Berichten zufolge hörten die Schüsse vorerst auf und begannen, als die Behörden den ehemaligen Direktor des Büros für innere Sicherheit festnehmen wollten.
Er wurde inzwischen an einen unbekannten sicheren Ort gebracht. Eine Wiederaufnahme der Auseinandersetzungen in den nächsten Stunden und am Morgen ist nicht auszuschließen.
NGOs raten Hotelangestellten und Besuchern, ihre Bewegungsfreiheit einzuschränken, da es Berichte über kriminelle Vorfälle durch Unbekannte sowie Festnahmen durch Sicherheitspersonal rund um die türkische Botschaft und die Residenz des ehemaligen Direktors gibt.
Darüber hinaus berichteten eTN-Zeugen in Juba vom Einsatz technischer Fahrzeuge im Bereich des Blauen Hauses.
Der Nationale Sicherheitsdienst NSS wurde zum mächtigsten Werkzeug, um die Südsudanesen zu unterdrücken, Gegner des sudanesischen Unabhängigkeitskampfes einzuschüchtern und die freie Presse und die Medien zum Schweigen zu bringen. Daraufhin entstand der am meisten gefürchtete Ort, das Blaue Haus – bei der Erwähnung dieses Gebäudenamens schaudern und zittern die meisten Südsudanesen vor Angst.

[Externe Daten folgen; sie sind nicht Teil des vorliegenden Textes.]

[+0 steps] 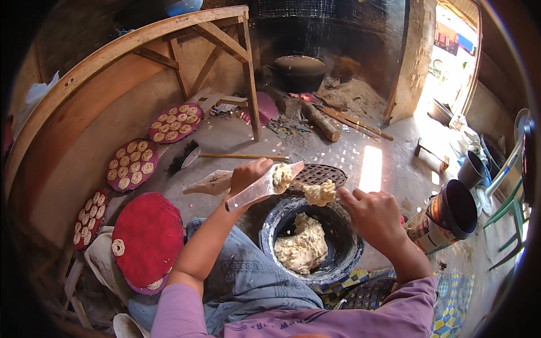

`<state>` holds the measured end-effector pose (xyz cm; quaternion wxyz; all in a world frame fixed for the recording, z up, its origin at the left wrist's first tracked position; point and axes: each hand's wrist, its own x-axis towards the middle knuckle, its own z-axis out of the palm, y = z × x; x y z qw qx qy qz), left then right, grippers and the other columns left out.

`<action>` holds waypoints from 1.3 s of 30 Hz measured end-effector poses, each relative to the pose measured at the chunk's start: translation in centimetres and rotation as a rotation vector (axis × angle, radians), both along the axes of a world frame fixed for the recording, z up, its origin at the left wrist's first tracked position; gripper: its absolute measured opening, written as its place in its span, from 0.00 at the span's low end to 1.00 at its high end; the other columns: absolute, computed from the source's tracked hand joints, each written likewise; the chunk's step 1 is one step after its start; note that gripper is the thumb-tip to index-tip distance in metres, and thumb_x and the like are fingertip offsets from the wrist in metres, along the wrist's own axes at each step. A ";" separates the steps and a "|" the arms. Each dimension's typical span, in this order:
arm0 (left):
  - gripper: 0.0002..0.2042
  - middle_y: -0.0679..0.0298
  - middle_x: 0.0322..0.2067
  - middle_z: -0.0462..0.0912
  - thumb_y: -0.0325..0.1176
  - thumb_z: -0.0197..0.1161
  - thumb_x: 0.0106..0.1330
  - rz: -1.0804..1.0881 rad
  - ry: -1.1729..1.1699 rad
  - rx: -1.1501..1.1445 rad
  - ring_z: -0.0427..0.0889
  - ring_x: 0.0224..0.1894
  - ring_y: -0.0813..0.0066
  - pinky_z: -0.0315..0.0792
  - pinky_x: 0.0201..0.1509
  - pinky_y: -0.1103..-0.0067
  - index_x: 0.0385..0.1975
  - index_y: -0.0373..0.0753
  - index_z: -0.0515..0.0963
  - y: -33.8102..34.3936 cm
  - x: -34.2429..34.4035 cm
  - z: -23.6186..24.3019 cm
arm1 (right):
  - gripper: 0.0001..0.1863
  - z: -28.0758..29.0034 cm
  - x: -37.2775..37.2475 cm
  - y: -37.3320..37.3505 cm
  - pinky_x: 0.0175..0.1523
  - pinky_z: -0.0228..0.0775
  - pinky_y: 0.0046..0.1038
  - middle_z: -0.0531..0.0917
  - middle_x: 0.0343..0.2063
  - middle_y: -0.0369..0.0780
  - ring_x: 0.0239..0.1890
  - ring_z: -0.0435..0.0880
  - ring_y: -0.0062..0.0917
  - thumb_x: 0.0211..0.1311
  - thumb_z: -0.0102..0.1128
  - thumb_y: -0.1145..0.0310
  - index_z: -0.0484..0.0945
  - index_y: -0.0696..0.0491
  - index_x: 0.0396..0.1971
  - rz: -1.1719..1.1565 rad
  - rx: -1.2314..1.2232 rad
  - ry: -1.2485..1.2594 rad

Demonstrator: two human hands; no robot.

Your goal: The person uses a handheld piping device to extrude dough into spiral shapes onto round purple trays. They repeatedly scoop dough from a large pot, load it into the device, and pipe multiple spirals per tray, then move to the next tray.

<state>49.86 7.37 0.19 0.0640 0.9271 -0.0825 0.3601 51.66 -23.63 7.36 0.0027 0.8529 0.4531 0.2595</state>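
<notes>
My left hand (248, 174) is closed around a pale wooden tool (251, 193) with long flat arms, held slanting upward, with soft dough (282, 176) lodged near its upper end. My right hand (363, 211) is closed just right of a ragged dough clump (318, 192); whatever it grips under that clump is hard to make out. Below both hands, a dark basin (349, 248) holds a large pale dough mass (298, 248). A round red board (146, 236) with a few coiled dough rings lies beside my left arm.
Several pink boards of coils (129, 165) lean under a wooden frame (251, 101). A brush (225, 155) and perforated plate (332, 174) lie ahead. A pot (298, 76) and logs (318, 121) are at the back, a bucket (451, 214) and green chair (507, 225) right.
</notes>
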 end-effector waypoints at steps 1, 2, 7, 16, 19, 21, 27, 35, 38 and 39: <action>0.15 0.61 0.24 0.76 0.45 0.67 0.52 -0.033 -0.026 -0.016 0.80 0.27 0.58 0.74 0.28 0.67 0.27 0.43 0.71 -0.7 0.1 0.0 | 0.16 -0.2 0.0 0.4 0.24 0.70 0.29 0.79 0.22 0.33 0.19 0.80 0.26 0.58 0.57 0.69 0.78 0.44 0.48 0.038 -0.018 -0.024; 0.16 0.60 0.23 0.75 0.46 0.68 0.51 -0.067 -0.053 -0.027 0.80 0.26 0.58 0.73 0.27 0.66 0.26 0.43 0.70 -1.5 0.4 0.0 | 0.17 -0.4 0.0 1.2 0.24 0.71 0.29 0.79 0.22 0.33 0.19 0.80 0.26 0.57 0.57 0.70 0.78 0.44 0.47 0.044 -0.029 -0.020; 0.11 0.62 0.25 0.77 0.39 0.65 0.55 -0.072 0.025 0.070 0.81 0.27 0.61 0.75 0.29 0.68 0.30 0.43 0.72 -2.3 0.6 0.1 | 0.20 -0.8 -0.6 2.4 0.26 0.72 0.29 0.79 0.23 0.33 0.21 0.81 0.26 0.52 0.57 0.73 0.78 0.45 0.48 0.096 -0.070 -0.012; 0.15 0.60 0.25 0.76 0.42 0.69 0.50 0.062 -0.057 -0.098 0.80 0.28 0.55 0.74 0.28 0.64 0.27 0.43 0.71 0.3 -0.2 1.5 | 0.16 -0.1 -0.2 -0.1 0.25 0.73 0.31 0.81 0.23 0.36 0.22 0.83 0.29 0.55 0.55 0.72 0.75 0.48 0.45 -0.001 0.124 0.062; 0.16 0.60 0.24 0.75 0.45 0.69 0.50 0.058 -0.101 -0.089 0.80 0.27 0.55 0.74 0.28 0.65 0.27 0.44 0.71 -0.8 0.0 1.6 | 0.17 -0.5 -0.2 0.7 0.26 0.73 0.31 0.80 0.23 0.36 0.22 0.83 0.29 0.55 0.55 0.72 0.75 0.49 0.46 0.023 0.103 0.030; 0.16 0.60 0.24 0.75 0.46 0.68 0.51 -0.002 -0.060 -0.038 0.80 0.27 0.56 0.74 0.27 0.65 0.27 0.44 0.71 -1.6 0.1 1.0 | 0.15 -0.5 -0.4 1.8 0.22 0.71 0.31 0.79 0.21 0.34 0.19 0.81 0.26 0.57 0.57 0.69 0.77 0.44 0.46 0.032 0.047 -0.031; 0.15 0.60 0.25 0.78 0.44 0.67 0.53 0.064 -0.009 -0.074 0.81 0.28 0.55 0.75 0.29 0.66 0.30 0.42 0.73 0.3 -0.1 0.4 | 0.15 0.3 -1.4 0.4 0.27 0.73 0.30 0.80 0.23 0.35 0.21 0.82 0.28 0.60 0.56 0.69 0.77 0.45 0.47 0.021 0.048 0.079; 0.14 0.58 0.26 0.77 0.38 0.70 0.49 -0.075 -0.137 -0.188 0.80 0.30 0.52 0.75 0.31 0.64 0.27 0.42 0.72 -2.8 0.1 1.7 | 0.19 -6.6 0.8 6.2 0.42 0.72 0.33 0.77 0.34 0.50 0.37 0.78 0.38 0.66 0.52 0.75 0.71 0.55 0.57 0.303 0.890 0.632; 0.13 0.58 0.27 0.77 0.38 0.69 0.49 0.021 -0.130 -0.182 0.80 0.31 0.52 0.75 0.32 0.64 0.29 0.42 0.73 -2.4 0.6 2.6 | 0.22 -10.5 -0.6 7.5 0.38 0.71 0.27 0.77 0.28 0.43 0.31 0.77 0.26 0.64 0.51 0.80 0.70 0.55 0.59 0.323 0.928 0.793; 0.13 0.59 0.27 0.77 0.38 0.68 0.50 0.041 -0.141 -0.195 0.80 0.31 0.52 0.75 0.33 0.64 0.30 0.42 0.73 -1.8 0.6 2.9 | 0.23 -11.3 -0.8 6.7 0.40 0.72 0.28 0.78 0.29 0.44 0.32 0.79 0.26 0.63 0.50 0.81 0.70 0.55 0.60 0.297 0.865 0.937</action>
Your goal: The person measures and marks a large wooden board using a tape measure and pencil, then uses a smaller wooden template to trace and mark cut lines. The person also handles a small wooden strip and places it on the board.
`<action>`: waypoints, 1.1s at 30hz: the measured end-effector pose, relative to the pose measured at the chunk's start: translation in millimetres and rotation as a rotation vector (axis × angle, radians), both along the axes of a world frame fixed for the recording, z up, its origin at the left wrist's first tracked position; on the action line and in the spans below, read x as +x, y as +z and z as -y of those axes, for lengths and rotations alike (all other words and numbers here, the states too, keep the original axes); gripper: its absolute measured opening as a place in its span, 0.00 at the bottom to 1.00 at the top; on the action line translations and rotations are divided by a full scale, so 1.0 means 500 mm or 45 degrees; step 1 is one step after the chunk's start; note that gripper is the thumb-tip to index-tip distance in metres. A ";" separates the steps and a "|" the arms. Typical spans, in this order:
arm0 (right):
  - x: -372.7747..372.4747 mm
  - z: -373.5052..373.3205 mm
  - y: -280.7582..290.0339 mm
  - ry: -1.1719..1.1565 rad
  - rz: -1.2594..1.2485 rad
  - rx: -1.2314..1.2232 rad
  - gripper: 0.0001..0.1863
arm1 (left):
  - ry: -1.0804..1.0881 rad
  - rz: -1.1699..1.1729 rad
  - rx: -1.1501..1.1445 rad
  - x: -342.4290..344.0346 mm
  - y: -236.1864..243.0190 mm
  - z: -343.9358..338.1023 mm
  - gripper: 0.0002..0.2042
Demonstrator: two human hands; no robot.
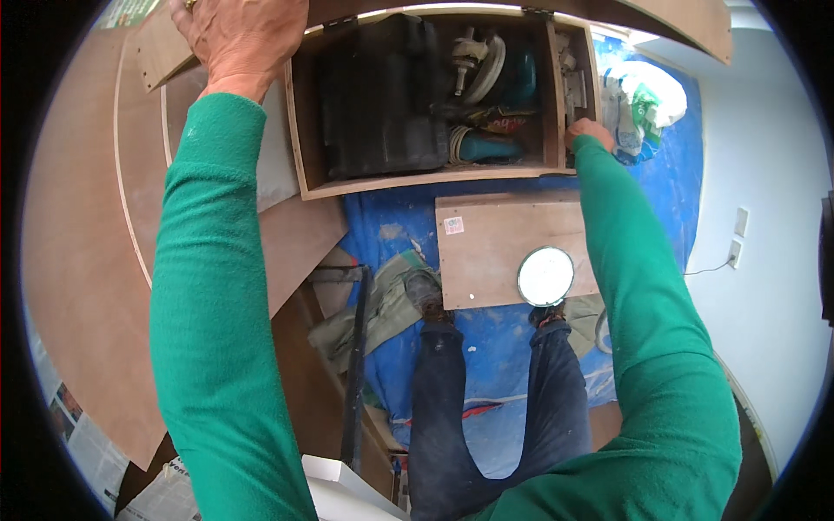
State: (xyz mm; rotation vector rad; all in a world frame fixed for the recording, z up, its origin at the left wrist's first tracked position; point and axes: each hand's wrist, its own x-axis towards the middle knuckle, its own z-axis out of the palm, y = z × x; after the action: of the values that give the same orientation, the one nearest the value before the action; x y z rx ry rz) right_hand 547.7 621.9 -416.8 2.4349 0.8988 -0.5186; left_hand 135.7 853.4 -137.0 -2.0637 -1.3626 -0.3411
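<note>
My left hand [248, 39] is at the raised wooden lid [673, 19], closed on its edge; some of its fingers run out of the picture. Below the lid stands an open wooden toolbox [382, 184]. My right hand [591, 133] reaches into its narrow right compartment [573, 65], fingers curled and partly hidden, so what they hold cannot be seen. Small metal pieces lie in that compartment. In the large one sit a black case [378, 100], a pale curved tool part [486, 69] and a teal power tool [488, 148] with a coiled cord.
Between the toolbox and my feet lies a wooden panel [512, 234] with a round white lid [546, 276] on it. A blue sheet [391, 226] covers the floor. A plastic bag [643, 100] stands right of the toolbox. Wooden boards [78, 217] lean at left.
</note>
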 end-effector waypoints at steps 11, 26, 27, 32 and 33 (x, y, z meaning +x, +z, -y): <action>0.019 -0.004 -0.028 -0.011 -0.047 -0.009 0.21 | -0.195 0.384 0.010 -0.028 -0.035 -0.070 0.32; 0.022 0.000 -0.049 -0.073 0.010 -0.046 0.20 | -0.189 0.409 0.009 -0.018 -0.026 -0.115 0.33; 0.016 -0.004 -0.048 -0.049 -0.025 -0.057 0.20 | -0.188 0.390 0.030 -0.022 -0.023 -0.110 0.32; 0.019 -0.016 -0.029 -0.091 -0.078 -0.144 0.20 | -0.240 0.461 -0.023 -0.004 -0.018 -0.107 0.32; 0.014 -0.019 -0.028 -0.093 -0.070 -0.129 0.20 | -0.243 0.467 -0.028 -0.010 -0.013 -0.110 0.32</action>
State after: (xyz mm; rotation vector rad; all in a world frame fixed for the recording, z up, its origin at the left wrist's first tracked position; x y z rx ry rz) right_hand 554.9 631.2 -430.7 2.3790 0.7885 -0.6441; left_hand 130.5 908.6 -143.4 -2.2312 -1.3776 -0.8243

Für heute Nacht und morgen ist mit einem verstärkten Einsatz von Sicherheitskräften zu rechnen.
Den NGOs wird geraten, die Situation weiterhin zu beobachten und ihre Bewegungsprotokolle anzupassen. Bitte stellen Sie funktionsfähige Kommunikationskanäle mit allen Mitarbeitern sicher und geben Sie die entsprechenden Hinweise heraus.